The Eurostar is packed so I spend the journey perched on a seat in the corridor. Half an hour before we are due to arrive at Gare de Nord, I strike up a conversation with an English woman, sitting opposite, who it transpires, lives about 40 minutes from me, near Poitiers. We are discussing how much we dislike a certain budget airline and the ridiculously heavy-handed new airport security laws, which have put us both off flying.

'Personally, I’d rather run the risk of being blown to bits by a liquid bomb than be frisked for my bottle of mineral water very time I fly,' I say. My new friend agrees. It’s a control thing. Recently, the security staff at Stansted or Shabsted as I prefer to call it, had been so busy searching for potentially explosive lipsticks and lethal bottles of mineral water, that they missed a giant pair of sharp-pointed scissors lurking at the bottom of my Mulberry bag. I was shocked to find them mid-flight.

A guy also perched on a seat in the corridor, puts down his mobile phone and joins in our conversation. ‘If it’s any consolation,’ he says. ‘I’m a pilot and we get frisked for mineral water too.’ It turns out that he is a regular Eurostar commuter too. He lives near Tours but travels back to the UK once every few weeks, to fly long-haul for a popular transatlantic British airline. It’s gratifying to find that he also thinks that the new liquid restrictions are a nonsense.
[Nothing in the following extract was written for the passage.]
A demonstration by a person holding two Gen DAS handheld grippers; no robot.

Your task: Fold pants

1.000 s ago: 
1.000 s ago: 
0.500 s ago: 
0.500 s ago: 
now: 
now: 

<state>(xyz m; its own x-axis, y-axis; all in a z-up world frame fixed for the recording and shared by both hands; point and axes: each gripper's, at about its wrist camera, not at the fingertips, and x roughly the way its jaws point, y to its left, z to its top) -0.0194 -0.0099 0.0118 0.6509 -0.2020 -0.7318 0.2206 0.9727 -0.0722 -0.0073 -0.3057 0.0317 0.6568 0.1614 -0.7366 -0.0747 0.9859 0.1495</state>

‘If someone was really determined to smuggle a bomb on board a plane, they would find a way,’ he says. ‘And as you have already pointed out, you can take absolutely anything you like on the Eurostar, which is a massive security threat.’

He asks if I would like to share a cab to Montparnasse station [to catch our respective TGV’s south] and during the journey he tells me that he has banned his family from flying a very well-known budget airline for safety reasons. [I haven’t named it for libel reasons, but I think you can work it out]. He tells me a number of alarming facts, including the fact that this particular airline runs to such tight margins that it takes off and lands in conditions that others would consider too dangerous.

As we part company in the ticket hall, he says: ‘Seriously, if I were you I would think twice before flying that airline in the future.’

Today I wore: black appliquéd skirt by Prada; grey TSE cashmere cardigan;black cashmere cropped jacket by Jaeger London; and leopard print court shoes by Emma Hope.